*Instructions for the task*. Set down exactly the first line of the entries and every line after it, through the line with "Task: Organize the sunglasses".

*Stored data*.
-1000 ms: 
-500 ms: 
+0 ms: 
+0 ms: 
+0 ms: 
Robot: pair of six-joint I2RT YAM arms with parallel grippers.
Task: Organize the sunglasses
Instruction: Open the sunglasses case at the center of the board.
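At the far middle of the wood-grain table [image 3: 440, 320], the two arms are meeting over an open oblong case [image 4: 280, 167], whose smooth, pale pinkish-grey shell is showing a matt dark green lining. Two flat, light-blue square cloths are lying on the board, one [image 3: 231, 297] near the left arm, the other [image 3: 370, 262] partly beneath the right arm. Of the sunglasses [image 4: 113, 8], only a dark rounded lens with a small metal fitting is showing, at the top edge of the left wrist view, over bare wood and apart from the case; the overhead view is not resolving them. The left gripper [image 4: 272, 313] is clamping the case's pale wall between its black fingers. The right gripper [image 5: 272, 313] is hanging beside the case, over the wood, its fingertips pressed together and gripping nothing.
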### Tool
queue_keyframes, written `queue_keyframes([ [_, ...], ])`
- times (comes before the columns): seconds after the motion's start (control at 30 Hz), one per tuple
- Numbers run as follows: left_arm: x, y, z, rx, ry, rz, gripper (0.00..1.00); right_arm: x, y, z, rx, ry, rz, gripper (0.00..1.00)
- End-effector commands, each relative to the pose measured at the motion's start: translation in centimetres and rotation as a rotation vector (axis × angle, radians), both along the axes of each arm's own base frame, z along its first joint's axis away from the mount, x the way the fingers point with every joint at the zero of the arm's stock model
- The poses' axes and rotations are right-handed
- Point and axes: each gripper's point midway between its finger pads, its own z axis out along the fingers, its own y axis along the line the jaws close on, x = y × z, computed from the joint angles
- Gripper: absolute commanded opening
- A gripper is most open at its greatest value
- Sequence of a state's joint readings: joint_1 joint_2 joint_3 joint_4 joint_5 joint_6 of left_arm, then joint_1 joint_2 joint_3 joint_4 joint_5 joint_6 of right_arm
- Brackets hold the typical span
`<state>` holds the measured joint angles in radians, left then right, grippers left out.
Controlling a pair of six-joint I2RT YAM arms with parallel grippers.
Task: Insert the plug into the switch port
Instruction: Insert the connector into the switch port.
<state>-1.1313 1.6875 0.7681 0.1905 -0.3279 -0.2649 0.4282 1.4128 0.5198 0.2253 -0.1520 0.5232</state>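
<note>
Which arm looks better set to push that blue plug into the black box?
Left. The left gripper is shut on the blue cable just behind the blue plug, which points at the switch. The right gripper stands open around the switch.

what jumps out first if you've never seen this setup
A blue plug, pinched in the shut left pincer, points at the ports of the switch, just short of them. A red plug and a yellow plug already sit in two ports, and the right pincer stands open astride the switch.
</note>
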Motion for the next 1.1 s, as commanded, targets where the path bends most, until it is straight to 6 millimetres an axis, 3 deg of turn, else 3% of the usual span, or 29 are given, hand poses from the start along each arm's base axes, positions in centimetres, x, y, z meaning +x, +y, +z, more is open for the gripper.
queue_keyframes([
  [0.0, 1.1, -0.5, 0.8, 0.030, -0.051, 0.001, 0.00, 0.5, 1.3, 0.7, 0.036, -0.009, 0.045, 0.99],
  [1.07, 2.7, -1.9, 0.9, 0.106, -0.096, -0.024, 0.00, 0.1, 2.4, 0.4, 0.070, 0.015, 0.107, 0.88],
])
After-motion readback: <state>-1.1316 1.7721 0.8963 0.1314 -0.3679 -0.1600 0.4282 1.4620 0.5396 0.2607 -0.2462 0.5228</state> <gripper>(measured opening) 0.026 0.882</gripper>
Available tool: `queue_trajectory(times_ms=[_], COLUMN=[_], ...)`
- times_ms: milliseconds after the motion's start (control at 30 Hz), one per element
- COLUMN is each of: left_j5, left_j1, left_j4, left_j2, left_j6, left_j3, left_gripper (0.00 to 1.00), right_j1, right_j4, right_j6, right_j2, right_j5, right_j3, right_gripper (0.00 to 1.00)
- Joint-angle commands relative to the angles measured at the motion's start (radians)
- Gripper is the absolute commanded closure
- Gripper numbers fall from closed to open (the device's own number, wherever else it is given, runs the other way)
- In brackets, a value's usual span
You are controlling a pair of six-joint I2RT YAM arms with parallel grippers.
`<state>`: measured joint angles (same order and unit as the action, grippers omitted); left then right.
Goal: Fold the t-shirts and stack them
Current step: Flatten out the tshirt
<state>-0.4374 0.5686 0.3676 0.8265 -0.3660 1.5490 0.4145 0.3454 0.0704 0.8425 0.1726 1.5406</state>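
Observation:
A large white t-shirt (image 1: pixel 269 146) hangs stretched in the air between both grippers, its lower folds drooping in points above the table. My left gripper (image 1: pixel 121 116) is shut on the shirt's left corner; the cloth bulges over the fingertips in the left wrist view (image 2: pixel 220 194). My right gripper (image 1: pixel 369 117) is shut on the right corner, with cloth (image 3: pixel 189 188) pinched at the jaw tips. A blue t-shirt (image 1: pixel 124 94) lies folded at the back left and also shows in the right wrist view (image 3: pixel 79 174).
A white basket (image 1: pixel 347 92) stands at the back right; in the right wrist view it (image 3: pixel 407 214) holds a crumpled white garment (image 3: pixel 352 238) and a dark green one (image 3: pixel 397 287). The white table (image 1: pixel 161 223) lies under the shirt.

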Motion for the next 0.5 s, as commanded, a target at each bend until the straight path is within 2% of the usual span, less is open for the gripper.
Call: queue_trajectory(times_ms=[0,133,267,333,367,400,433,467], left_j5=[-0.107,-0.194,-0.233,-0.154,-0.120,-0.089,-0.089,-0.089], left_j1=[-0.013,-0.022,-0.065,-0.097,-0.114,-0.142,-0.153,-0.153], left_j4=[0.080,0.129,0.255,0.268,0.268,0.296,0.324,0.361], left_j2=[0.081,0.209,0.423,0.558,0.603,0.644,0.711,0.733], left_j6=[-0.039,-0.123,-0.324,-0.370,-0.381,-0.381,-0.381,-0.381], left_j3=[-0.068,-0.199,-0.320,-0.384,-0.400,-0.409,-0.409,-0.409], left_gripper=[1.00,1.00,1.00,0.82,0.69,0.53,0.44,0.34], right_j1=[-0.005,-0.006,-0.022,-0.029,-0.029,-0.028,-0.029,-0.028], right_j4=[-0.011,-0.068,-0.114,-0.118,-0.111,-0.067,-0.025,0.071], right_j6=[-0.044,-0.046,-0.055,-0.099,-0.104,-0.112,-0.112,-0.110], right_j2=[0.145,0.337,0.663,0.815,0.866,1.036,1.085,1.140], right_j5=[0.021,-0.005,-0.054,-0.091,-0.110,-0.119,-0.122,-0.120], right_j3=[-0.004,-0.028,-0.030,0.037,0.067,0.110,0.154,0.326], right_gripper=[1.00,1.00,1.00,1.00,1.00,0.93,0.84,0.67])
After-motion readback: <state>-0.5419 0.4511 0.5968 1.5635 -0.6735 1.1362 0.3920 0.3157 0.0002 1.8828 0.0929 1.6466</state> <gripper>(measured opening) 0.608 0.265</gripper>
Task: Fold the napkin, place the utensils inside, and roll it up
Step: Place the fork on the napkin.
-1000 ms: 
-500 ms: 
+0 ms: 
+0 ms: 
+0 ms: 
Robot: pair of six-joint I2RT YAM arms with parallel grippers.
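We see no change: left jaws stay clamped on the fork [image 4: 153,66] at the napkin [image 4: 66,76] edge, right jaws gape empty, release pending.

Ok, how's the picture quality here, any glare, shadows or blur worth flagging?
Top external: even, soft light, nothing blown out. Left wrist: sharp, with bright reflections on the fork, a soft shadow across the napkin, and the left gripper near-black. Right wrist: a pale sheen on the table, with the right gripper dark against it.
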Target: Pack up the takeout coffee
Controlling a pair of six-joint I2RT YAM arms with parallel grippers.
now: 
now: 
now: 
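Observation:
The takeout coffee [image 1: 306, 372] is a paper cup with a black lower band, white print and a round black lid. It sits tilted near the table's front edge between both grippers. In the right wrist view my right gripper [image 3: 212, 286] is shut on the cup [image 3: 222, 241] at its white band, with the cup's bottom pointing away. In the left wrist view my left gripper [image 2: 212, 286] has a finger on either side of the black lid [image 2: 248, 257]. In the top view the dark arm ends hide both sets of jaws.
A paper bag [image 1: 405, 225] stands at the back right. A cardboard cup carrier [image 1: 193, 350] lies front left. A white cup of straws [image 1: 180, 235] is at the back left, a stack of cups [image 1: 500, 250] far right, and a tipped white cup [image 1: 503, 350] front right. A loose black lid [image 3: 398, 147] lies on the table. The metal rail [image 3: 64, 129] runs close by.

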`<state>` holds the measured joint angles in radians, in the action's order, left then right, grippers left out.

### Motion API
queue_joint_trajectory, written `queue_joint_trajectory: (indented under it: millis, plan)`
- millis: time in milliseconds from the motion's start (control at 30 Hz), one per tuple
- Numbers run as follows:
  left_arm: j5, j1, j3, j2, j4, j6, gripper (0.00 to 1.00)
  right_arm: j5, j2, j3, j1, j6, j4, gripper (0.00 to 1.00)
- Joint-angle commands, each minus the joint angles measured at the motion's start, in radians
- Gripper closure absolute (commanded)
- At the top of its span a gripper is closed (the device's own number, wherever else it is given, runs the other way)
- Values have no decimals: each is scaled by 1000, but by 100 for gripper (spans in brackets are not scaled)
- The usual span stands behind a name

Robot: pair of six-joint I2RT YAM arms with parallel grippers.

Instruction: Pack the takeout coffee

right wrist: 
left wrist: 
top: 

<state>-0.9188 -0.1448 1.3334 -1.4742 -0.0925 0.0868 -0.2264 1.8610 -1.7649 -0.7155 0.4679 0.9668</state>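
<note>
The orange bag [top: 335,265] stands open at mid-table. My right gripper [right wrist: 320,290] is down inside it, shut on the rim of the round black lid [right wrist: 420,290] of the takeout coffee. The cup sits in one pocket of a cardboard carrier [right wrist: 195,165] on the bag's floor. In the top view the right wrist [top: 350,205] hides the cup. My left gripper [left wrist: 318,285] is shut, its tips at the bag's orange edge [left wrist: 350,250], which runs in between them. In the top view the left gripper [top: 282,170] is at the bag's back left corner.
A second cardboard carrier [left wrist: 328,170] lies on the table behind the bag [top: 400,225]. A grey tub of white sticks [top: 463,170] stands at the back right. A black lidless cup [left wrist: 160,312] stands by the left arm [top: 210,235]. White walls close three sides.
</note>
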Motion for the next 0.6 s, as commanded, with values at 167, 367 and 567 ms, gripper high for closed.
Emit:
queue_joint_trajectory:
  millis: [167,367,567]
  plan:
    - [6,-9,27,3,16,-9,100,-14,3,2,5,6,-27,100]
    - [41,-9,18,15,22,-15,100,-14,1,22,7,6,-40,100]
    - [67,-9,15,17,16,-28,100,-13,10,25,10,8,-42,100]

*Response area*.
-1000 ms: 
-500 ms: 
+0 ms: 
+0 ms: 
+0 ms: 
Robot: pair of six-joint I2RT YAM arms with parallel grippers.
Task: Organize the sunglasses

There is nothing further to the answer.